- Opening Delimiter -
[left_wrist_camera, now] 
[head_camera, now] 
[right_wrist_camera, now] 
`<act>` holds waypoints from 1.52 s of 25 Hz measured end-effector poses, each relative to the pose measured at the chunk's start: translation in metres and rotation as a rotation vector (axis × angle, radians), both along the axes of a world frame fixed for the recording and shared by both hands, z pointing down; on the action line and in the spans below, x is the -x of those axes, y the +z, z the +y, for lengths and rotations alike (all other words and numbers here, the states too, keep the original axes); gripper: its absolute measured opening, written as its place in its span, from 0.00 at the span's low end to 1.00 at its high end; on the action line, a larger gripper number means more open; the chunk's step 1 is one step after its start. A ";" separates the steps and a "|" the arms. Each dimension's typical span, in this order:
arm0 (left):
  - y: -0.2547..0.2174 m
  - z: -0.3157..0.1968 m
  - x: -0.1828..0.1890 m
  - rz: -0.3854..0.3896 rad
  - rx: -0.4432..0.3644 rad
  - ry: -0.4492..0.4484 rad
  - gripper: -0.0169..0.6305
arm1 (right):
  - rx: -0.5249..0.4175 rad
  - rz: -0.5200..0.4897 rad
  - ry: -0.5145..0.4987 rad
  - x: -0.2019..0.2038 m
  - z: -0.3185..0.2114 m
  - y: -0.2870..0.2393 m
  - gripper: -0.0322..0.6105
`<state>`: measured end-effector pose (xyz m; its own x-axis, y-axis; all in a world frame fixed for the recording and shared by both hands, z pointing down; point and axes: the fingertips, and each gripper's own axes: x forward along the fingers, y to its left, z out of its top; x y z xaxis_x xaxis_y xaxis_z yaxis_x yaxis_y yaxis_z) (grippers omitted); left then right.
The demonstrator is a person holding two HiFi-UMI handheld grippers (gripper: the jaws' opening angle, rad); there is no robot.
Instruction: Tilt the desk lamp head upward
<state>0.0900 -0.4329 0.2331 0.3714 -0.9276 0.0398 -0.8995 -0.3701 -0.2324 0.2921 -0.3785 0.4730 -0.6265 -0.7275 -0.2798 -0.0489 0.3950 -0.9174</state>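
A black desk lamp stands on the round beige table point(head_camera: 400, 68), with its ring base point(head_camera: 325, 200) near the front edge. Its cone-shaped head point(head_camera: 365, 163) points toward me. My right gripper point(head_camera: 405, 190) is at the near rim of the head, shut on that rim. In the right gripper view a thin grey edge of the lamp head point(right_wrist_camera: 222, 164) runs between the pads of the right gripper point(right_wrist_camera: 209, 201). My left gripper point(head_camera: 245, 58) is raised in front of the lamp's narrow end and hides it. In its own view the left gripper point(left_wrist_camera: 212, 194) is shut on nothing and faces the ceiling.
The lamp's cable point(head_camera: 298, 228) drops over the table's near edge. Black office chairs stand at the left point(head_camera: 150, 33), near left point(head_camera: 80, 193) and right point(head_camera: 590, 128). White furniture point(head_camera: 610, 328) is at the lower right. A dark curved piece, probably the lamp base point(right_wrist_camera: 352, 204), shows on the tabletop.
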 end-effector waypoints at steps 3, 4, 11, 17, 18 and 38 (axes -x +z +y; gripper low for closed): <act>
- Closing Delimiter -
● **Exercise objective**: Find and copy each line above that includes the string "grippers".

● **Reply**:
`<state>`: measured end-effector pose (xyz m; its own x-axis, y-axis; all in a world frame fixed for the recording and shared by both hands, z pointing down; point and axes: the fingertips, and each gripper's own axes: x forward along the fingers, y to its left, z out of its top; x y z xaxis_x xaxis_y xaxis_z yaxis_x yaxis_y yaxis_z) (grippers omitted); left then right.
The demonstrator is a person holding two HiFi-UMI handheld grippers (gripper: the jaws' opening angle, rad); there is no robot.

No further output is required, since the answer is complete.